Make an exact copy of the lines from the one holding "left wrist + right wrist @" through the end of the entries below, both ends kept, and of nothing else. Exclude pictures.

----- Data to use -----

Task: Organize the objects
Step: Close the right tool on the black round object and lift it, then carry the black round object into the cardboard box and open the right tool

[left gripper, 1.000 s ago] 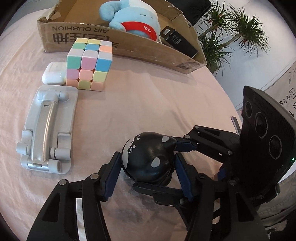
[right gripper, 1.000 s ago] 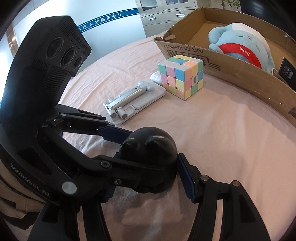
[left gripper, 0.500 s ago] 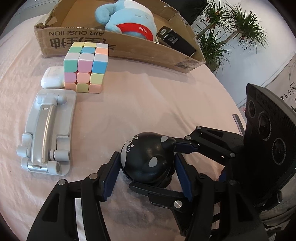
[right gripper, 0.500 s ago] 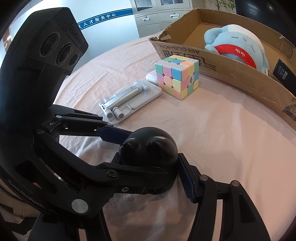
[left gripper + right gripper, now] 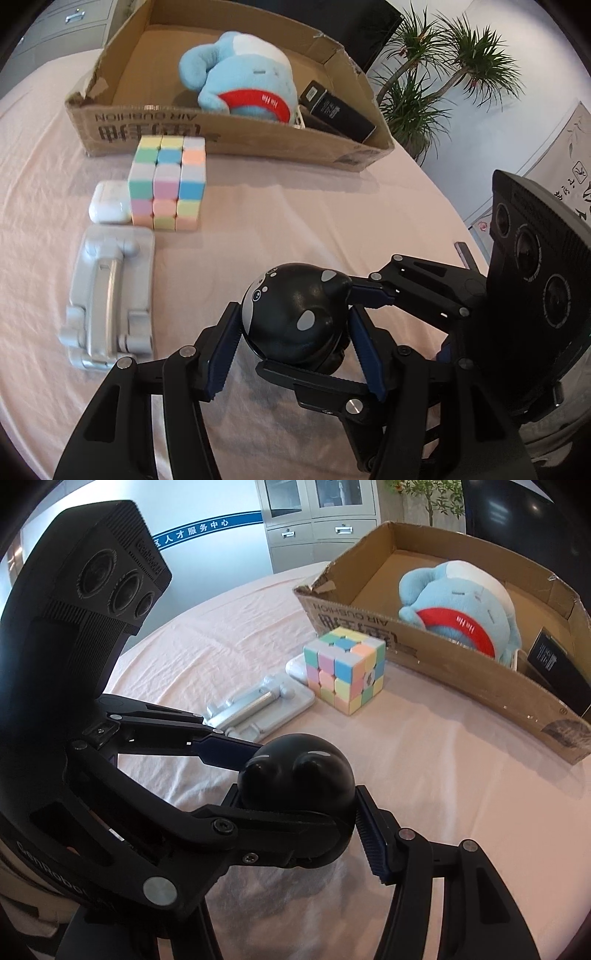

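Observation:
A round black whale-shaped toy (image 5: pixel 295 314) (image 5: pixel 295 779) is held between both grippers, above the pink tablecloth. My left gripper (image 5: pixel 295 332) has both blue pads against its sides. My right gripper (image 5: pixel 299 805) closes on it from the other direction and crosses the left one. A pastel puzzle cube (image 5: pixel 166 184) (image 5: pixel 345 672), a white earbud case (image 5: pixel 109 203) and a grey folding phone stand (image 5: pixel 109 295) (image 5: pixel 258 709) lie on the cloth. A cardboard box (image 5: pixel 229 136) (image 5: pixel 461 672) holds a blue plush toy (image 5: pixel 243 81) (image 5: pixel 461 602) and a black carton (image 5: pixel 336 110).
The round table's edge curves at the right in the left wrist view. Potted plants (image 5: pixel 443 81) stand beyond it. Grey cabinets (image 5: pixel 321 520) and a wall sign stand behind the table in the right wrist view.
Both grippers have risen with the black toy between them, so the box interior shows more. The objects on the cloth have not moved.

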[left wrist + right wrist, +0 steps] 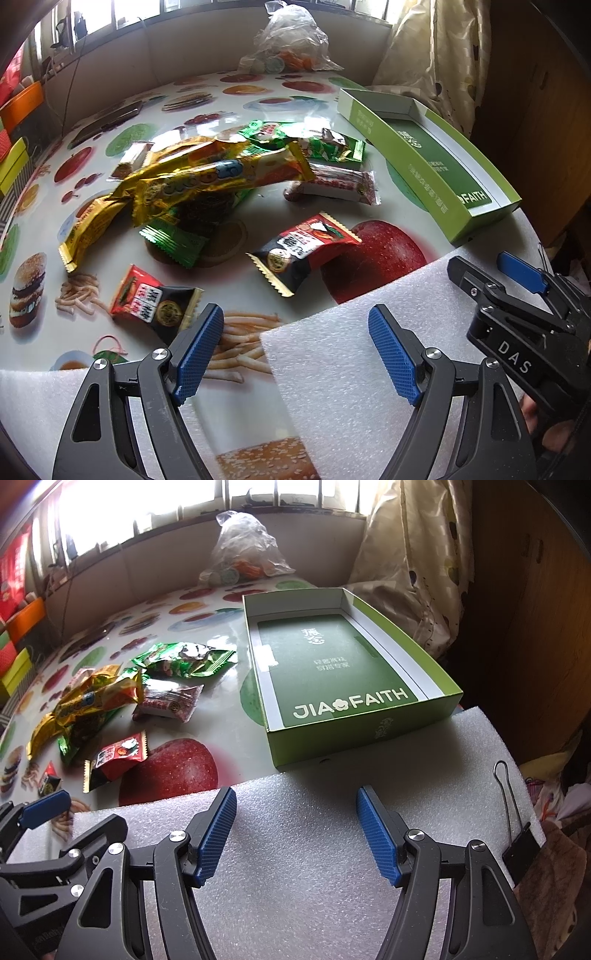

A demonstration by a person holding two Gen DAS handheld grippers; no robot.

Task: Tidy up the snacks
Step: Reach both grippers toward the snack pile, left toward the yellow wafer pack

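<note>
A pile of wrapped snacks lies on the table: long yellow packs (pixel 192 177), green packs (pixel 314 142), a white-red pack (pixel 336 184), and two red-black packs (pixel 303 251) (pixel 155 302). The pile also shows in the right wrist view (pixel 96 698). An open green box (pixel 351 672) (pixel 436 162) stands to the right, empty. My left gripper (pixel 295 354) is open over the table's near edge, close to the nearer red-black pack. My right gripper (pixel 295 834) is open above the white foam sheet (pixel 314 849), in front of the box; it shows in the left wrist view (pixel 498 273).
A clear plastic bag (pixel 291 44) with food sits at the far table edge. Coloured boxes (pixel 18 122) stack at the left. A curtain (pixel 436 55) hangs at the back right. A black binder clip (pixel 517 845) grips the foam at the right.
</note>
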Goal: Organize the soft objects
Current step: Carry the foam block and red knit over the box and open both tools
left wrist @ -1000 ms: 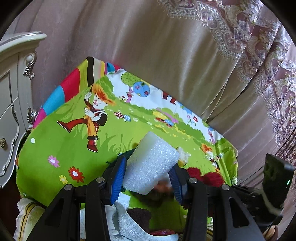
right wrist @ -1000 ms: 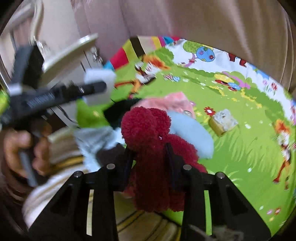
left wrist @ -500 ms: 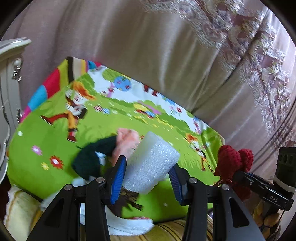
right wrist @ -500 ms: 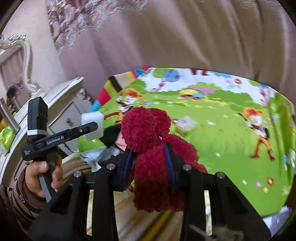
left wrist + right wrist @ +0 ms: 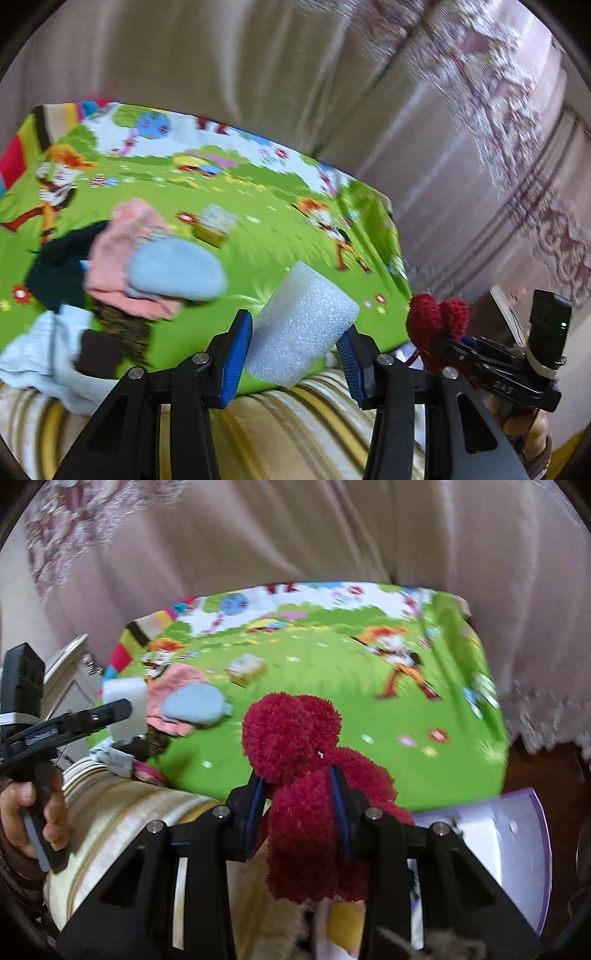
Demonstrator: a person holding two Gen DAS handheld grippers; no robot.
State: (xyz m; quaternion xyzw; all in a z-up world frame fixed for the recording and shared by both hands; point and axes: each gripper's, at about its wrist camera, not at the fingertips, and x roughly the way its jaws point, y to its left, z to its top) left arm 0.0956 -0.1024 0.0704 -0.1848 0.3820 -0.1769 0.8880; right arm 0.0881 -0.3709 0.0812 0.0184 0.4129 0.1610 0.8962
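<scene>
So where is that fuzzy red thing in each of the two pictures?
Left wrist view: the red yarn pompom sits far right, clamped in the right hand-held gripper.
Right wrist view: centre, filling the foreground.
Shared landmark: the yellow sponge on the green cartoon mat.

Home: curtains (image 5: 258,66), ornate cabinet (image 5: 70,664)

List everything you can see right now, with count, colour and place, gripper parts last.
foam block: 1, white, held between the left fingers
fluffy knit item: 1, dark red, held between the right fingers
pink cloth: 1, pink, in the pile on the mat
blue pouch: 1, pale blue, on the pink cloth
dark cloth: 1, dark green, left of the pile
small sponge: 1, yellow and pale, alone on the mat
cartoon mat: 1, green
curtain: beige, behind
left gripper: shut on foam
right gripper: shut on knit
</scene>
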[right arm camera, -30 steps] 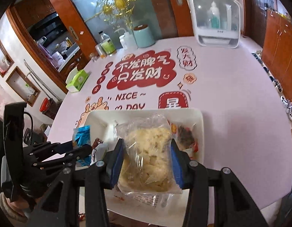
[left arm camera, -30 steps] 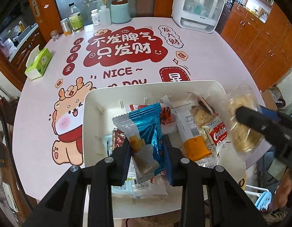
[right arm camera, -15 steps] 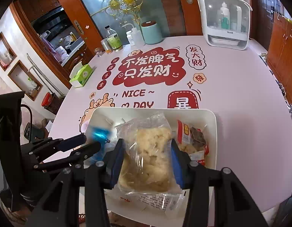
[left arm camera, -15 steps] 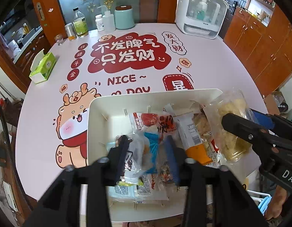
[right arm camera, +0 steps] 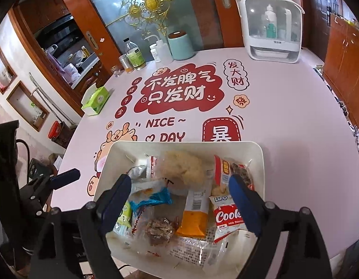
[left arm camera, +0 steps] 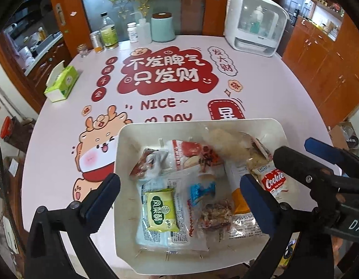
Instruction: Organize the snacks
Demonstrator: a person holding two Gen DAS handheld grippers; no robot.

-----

■ **Written reply**:
left wrist + right wrist @ +0 ms: 
Demonstrator: a person holding two Gen DAS handheld grippers; no robot.
State: (xyz m; quaternion xyzw; all in a z-up world frame fixed for the recording and shared by both hands; point and axes: each gripper's, at about its wrist camera, not at the fingertips, and x roughly the way its jaws point, y to its left, z to its top) left arm 0.0956 -0.1024 0.0704 -0.1848 0.3820 -0.1769 0.8880; right arm 0.0881 -0.3709 0.0812 0.0184 0.4129 0.1610 0.8962
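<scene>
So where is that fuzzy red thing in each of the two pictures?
Left wrist view: the red yarn pompom sits far right, clamped in the right hand-held gripper.
Right wrist view: centre, filling the foreground.
Shared landmark: the yellow sponge on the green cartoon mat.

Home: curtains (image 5: 258,66), ornate cabinet (image 5: 70,664)

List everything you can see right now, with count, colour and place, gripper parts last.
foam block: 1, white, held between the left fingers
fluffy knit item: 1, dark red, held between the right fingers
pink cloth: 1, pink, in the pile on the mat
blue pouch: 1, pale blue, on the pink cloth
dark cloth: 1, dark green, left of the pile
small sponge: 1, yellow and pale, alone on the mat
cartoon mat: 1, green
curtain: beige, behind
left gripper: shut on foam
right gripper: shut on knit
</scene>
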[right arm camera, -30 steps] 
[left arm camera, -30 steps] 
[right arm camera, -15 steps] 
[left arm camera, -15 steps] 
[right arm camera, +0 steps] 
[left arm camera, +0 steps] 
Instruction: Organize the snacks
Demonstrator: a person holding two Gen DAS handheld grippers; no robot.

Nothing further remains in this exercise.